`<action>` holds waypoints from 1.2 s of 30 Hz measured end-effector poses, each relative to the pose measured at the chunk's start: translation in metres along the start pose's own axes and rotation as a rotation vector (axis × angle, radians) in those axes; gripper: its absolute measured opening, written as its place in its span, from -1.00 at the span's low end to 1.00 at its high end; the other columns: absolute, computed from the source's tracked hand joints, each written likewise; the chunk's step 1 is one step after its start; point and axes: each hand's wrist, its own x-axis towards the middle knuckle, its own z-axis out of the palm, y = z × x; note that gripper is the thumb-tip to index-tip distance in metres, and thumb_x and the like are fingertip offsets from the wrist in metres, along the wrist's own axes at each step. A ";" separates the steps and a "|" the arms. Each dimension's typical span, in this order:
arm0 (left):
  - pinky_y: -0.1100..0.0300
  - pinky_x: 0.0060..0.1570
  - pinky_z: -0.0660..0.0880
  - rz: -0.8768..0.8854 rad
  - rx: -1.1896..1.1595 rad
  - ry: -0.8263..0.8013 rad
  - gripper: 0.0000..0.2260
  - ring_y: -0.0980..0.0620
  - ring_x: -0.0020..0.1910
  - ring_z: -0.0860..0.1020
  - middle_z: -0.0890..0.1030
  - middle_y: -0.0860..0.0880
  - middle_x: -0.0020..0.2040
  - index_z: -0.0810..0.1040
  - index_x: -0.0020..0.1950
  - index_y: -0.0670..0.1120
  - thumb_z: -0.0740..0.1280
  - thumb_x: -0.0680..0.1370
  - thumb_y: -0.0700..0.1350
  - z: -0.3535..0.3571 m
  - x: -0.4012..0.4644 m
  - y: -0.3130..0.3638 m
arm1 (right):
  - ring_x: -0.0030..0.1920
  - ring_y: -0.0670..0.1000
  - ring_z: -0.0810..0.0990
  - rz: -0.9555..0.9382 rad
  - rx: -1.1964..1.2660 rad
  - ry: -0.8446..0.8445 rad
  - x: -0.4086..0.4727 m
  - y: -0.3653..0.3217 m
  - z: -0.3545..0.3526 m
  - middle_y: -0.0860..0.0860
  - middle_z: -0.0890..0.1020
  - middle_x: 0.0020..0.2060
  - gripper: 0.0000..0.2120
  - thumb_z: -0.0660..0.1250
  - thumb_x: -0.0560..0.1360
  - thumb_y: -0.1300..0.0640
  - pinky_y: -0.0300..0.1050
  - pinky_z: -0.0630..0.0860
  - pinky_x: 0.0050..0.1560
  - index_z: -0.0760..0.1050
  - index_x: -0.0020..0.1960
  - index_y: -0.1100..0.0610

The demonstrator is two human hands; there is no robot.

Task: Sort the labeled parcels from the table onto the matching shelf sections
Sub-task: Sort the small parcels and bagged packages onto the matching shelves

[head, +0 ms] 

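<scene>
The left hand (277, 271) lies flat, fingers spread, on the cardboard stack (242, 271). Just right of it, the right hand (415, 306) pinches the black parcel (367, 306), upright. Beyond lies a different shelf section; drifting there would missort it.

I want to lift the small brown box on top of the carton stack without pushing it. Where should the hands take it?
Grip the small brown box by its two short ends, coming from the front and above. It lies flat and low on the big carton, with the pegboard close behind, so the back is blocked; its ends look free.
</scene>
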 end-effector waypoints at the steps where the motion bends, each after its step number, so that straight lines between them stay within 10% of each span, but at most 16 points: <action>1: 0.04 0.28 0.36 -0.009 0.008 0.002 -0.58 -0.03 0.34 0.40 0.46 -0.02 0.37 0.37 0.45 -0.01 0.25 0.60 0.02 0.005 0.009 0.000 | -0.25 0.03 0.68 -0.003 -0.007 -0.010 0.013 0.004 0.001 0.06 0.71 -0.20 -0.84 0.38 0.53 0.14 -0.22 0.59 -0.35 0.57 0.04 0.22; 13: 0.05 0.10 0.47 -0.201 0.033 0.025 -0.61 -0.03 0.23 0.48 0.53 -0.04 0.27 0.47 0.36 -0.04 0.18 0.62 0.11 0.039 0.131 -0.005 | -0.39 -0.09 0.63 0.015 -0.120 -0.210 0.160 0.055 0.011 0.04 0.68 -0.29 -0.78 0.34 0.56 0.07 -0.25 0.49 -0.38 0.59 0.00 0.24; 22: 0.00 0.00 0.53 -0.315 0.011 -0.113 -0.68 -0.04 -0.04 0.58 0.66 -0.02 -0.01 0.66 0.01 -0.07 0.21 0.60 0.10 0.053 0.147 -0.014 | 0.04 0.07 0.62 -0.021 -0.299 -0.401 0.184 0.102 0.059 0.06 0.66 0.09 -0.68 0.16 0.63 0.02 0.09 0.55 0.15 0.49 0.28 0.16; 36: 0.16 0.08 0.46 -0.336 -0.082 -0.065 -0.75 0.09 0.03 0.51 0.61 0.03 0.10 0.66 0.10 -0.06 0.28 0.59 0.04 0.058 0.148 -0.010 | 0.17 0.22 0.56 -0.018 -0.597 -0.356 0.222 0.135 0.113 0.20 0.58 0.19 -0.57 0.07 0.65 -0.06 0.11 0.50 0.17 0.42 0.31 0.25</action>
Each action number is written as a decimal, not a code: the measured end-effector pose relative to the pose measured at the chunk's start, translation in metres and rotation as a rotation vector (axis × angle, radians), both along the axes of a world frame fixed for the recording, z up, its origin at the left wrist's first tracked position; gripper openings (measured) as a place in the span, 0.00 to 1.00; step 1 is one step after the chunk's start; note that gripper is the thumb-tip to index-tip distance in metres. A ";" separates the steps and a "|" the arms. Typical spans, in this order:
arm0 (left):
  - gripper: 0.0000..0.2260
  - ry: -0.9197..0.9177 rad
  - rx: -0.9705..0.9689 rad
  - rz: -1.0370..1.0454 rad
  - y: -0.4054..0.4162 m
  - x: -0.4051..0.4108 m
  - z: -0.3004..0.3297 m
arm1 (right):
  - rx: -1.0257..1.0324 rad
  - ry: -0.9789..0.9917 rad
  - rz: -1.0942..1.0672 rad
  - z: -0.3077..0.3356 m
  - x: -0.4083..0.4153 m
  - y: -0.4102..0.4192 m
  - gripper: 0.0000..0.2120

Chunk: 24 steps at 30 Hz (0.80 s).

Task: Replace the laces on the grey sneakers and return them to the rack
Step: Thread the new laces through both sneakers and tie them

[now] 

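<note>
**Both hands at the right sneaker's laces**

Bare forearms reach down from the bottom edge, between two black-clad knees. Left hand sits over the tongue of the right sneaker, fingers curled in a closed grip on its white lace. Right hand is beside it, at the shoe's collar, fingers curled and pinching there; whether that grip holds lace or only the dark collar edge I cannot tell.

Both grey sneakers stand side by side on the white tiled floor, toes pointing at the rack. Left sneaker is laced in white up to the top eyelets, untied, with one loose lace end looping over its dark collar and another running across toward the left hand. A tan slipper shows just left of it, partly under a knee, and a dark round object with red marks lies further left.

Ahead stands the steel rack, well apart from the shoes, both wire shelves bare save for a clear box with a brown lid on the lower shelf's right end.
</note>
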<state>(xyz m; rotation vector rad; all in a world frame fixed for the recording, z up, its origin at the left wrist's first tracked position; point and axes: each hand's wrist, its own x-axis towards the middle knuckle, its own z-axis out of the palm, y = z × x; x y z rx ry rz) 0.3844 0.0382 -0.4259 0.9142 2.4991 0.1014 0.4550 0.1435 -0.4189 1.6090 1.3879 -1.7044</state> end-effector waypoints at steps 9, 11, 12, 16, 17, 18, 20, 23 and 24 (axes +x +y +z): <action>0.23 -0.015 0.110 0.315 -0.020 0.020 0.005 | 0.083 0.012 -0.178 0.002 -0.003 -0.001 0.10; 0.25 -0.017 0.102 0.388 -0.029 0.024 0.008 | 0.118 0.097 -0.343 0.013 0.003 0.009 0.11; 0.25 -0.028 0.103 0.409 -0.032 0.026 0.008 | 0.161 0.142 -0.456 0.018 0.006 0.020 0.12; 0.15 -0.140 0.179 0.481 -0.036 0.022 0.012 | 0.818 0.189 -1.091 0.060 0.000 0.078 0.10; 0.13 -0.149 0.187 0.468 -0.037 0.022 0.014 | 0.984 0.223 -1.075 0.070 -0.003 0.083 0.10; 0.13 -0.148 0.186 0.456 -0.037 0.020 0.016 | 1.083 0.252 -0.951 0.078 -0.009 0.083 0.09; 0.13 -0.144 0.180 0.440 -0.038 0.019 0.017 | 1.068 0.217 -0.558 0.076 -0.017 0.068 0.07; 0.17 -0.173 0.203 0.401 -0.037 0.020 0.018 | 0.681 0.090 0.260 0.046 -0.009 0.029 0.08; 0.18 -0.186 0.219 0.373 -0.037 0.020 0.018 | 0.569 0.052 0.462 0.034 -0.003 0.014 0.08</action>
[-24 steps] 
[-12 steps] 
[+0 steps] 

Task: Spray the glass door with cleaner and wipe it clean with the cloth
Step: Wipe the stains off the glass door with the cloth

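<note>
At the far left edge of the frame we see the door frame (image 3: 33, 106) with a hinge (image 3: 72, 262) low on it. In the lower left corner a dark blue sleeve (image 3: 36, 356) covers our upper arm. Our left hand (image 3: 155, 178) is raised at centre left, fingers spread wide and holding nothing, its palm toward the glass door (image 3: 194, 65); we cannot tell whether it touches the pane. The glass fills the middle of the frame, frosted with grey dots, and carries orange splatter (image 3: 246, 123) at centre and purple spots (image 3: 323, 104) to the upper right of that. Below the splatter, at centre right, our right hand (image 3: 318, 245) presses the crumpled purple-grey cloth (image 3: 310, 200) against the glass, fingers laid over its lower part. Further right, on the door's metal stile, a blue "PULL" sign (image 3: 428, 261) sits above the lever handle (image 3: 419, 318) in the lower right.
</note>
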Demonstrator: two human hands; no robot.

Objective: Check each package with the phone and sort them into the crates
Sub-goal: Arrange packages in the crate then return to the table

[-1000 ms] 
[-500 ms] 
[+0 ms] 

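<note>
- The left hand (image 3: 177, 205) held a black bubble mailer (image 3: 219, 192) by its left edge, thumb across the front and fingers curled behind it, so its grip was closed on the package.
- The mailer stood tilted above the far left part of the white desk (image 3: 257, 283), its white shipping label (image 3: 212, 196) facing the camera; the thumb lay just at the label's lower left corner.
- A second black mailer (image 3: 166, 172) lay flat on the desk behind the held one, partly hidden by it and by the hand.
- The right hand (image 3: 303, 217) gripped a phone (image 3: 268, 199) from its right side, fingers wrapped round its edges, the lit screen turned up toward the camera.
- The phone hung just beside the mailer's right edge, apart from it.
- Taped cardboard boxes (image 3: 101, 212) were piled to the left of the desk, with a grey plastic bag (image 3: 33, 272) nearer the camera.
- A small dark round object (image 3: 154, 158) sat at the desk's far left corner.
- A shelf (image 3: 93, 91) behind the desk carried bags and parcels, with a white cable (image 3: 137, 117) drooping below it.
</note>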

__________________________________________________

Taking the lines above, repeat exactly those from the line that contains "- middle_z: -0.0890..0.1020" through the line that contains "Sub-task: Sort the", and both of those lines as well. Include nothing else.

## ANSWER BOX
  - middle_z: -0.0890..0.1020
  - middle_x: 0.0020..0.2060
  - gripper: 0.0000..0.2120
  - thumb_z: -0.0660..0.1250
  - thumb_x: -0.0560..0.1360
  - thumb_y: -0.1300..0.0640
  - pinky_y: -0.0300..0.1050
  - pinky_z: -0.0630..0.0860
  - pinky_x: 0.0050..0.1560
  - index_z: -0.0760..0.1050
  - index_x: -0.0020..0.1960
  - index_y: -0.1100..0.0610

The demonstrator is two human hands; there is no robot.

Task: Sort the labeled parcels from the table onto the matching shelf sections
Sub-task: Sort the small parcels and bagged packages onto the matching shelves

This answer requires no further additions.